The task =>
Look through the material below and show every line with the word "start".
--------
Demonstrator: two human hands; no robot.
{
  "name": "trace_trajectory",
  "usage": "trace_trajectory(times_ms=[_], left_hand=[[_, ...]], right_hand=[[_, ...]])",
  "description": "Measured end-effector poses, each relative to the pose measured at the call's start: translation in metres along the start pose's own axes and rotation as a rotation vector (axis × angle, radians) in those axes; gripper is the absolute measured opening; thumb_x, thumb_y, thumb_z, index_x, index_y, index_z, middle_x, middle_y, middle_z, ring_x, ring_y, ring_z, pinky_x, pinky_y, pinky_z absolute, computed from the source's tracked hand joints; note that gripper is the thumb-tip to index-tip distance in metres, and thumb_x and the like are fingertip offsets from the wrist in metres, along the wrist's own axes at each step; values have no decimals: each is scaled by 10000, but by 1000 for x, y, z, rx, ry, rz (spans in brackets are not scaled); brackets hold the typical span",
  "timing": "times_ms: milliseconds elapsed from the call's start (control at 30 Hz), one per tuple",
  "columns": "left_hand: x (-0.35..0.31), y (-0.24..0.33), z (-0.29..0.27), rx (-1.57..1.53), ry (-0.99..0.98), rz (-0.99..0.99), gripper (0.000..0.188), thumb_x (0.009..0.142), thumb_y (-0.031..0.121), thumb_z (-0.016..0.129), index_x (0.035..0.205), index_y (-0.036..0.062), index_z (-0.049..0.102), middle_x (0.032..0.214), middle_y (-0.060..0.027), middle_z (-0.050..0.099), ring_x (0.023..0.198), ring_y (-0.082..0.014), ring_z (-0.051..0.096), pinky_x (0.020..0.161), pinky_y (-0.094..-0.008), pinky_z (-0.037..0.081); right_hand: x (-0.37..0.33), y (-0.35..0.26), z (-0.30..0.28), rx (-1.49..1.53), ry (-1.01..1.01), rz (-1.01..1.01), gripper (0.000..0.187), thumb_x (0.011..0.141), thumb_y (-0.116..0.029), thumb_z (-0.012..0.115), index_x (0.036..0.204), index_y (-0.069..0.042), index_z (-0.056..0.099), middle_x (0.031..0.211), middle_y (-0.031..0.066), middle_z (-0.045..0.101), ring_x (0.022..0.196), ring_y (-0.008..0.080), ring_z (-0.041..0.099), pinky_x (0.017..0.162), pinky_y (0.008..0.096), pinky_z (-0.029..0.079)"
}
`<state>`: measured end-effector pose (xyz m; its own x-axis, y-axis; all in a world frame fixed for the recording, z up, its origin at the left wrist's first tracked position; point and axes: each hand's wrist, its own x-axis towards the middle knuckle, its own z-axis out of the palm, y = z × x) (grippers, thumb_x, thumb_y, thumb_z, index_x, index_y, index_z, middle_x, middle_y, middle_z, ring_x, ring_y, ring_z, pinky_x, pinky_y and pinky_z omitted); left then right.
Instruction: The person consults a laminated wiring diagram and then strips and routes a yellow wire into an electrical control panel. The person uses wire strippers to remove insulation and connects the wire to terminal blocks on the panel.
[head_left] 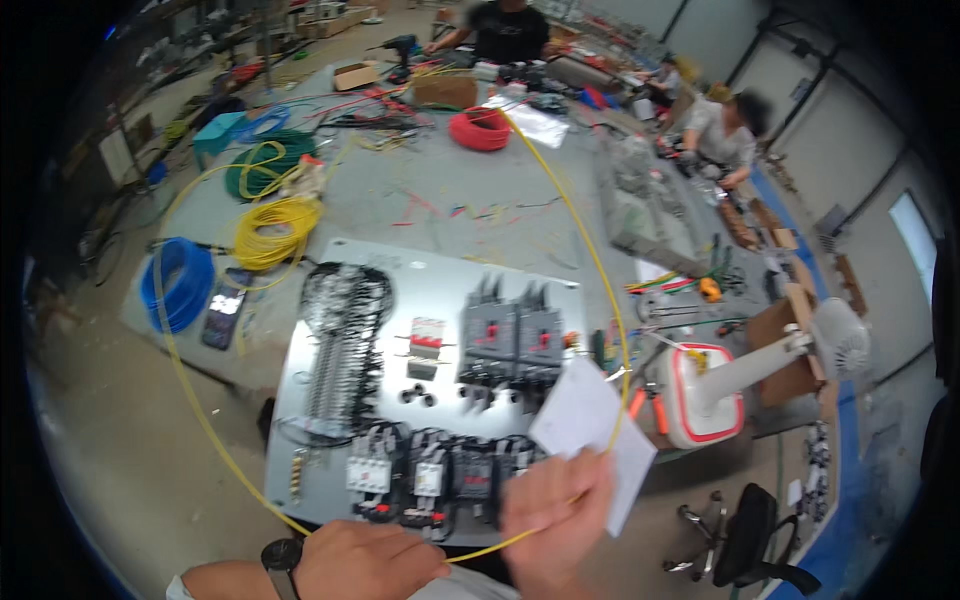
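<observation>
A length of yellow wire [488, 548] runs between my hands at the near edge of the metal mounting plate [420, 262]. My left hand [365, 562] is closed around it, and the wire loops away on the left toward a yellow wire coil [277, 235]. My right hand [560, 510] grips the same wire, whose other stretch arcs up to the far side of the table. Beyond my hands the plate carries contactors [370, 475], two grey circuit breakers [490, 335], a small breaker with red levers [427, 340] and a bundle of black-and-silver parts [342, 350]. A white sheet [580, 415] lies beside my right hand.
Blue [177, 285], green [268, 165] and red [481, 128] wire coils lie on the table, with a phone [222, 315] at left. A white fan [715, 395] and orange-handled pliers [655, 405] are at right. Two co-workers [510, 35] [720, 140] sit across the table.
</observation>
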<state>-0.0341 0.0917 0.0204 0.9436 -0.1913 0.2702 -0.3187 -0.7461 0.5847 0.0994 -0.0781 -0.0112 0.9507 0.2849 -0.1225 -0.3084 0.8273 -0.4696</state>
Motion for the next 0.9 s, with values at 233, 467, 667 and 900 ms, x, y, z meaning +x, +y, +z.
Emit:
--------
Task answer =>
  "description": "Measured end-effector poses, each relative to the pose measured at the call's start: translation in metres along the start pose's own axes and rotation as a rotation vector (axis × angle, radians) in those axes; gripper is the absolute measured opening; thumb_x, thumb_y, thumb_z, index_x, index_y, index_z, middle_x, middle_y, middle_z, ring_x, ring_y, ring_z, pinky_x, pinky_y, pinky_z absolute, computed from the source's tracked hand joints; note that gripper is the thumb-tip to index-tip distance in metres, and thumb_x and the like are fingertip offsets from the wrist in metres, along the wrist's own axes at each step; values have no decimals: each is scaled by 10000, but by 1000 for x, y, z, rx, ry, rz (spans in brackets are not scaled); brackets hold the typical span",
  "timing": "times_ms: milliseconds elapsed from the call's start (control at 30 Hz), one per tuple",

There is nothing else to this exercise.